Bencana Banjir dan Lumpur di Torete Akibatkan Kerugian Besar: Perusahaan Dinilai Abai terhadap Lingkungan dan Nasib Petani

Pemerintah25 views

MabesNews.com,-Torete, 14 Mei 2025 – Banjir besar yang melanda Desa Torete, Kecamatan Bungku Pesisir, Kabupaten Morowali pada 3 April 2025 lalu telah membawa dampak signifikan terhadap kehidupan warga, khususnya para petani. Lahan perkebunan masyarakat kini tertimbun lumpur dan tanah merah dengan ketebalan mencapai 40 cm. Tak hanya mengancam hasil panen, akses jalan menuju kebun pun lumpuh total akibat tertutup material lumpur.

Bencana ini diduga kuat merupakan dampak dari aktivitas pembukaan hutan secara masif oleh perusahaan yang beroperasi di sekitar wilayah tersebut. Hutan yang selama ini berfungsi sebagai penyangga ekosistem dan penahan air kini mengalami kerusakan parah, menyebabkan air hujan membawa serta material tanah langsung ke permukiman dan lahan pertanian warga.

Yang menjadi sorotan, hingga lebih dari sebulan pasca-bencana, belum terlihat adanya tindakan konkret dari pihak perusahaan dalam menunjukkan tanggung jawab sosial dan lingkungan. Tidak ada bantuan tanggap darurat, ganti rugi, maupun upaya perbaikan infrastruktur, termasuk akses jalan ke kebun yang menjadi nadi ekonomi masyarakat.

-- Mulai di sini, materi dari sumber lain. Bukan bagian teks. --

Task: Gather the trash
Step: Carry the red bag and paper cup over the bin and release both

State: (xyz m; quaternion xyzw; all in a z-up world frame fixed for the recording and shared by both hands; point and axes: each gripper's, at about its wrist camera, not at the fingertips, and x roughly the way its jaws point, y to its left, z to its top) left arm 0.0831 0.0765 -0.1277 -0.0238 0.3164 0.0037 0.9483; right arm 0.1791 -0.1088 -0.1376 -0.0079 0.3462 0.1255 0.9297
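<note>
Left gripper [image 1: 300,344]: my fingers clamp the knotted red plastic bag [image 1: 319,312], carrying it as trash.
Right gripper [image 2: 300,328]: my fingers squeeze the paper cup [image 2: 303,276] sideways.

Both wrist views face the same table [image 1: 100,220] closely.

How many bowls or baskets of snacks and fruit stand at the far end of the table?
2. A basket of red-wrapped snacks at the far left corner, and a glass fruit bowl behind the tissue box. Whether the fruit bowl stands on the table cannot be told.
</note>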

Sikap abai ini dinilai melanggar prinsip-prinsip perlindungan lingkungan sebagaimana tertuang dalam:

Undang-Undang Nomor 32 Tahun 2009 tentang Perlindungan dan Pengelolaan Lingkungan Hidup, khususnya:

Pasal 69 ayat (1) yang melarang perusakan lingkungan hidup;

Pasal 87 ayat (1) yang mewajibkan pelaku usaha melakukan pemulihan atas kerusakan lingkungan yang ditimbulkan.

Undang-Undang Nomor 39 Tahun 2014 tentang Perkebunan, yang menegaskan bahwa setiap pelaku usaha wajib menjaga kelestarian lingkungan dan bertanggung jawab atas dampak kegiatan usahanya.

Masyarakat Desa Torete, melalui sejumlah tokoh dan kelompok tani, menyampaikan tiga tuntutan utama:

1. Pemerintah daerah dan instansi lingkungan hidup segera melakukan penyelidikan serta tindakan pemulihan lingkungan;

2. Perusahaan bertanggung jawab secara hukum untuk memperbaiki akses jalan, memulihkan lahan pertanian, dan memberikan kompensasi kepada petani terdampak;

3. Aparat penegak hukum menindak tegas setiap pelanggaran terhadap undang-undang lingkungan hidup.

Peristiwa ini menjadi peringatan nyata akan dampak serius dari kerusakan lingkungan yang tidak terkendali. Ke depan, pengawasan terhadap aktivitas perusahaan di wilayah ini harus ditingkatkan demi mencegah terulangnya tragedi serupa.

Salah satu petani terdampak, Pak Mar’uf, yang ditemui pewarta di lokasi menyampaikan, “Kami berharap agar kami mendapatkan kompensasi, karena lahan kami tidak bisa lagi digarap.” Hal senada disampaikan Pak Ilyas, yang mengaku kehilangan sumber penghidupan utama akibat bencana ini.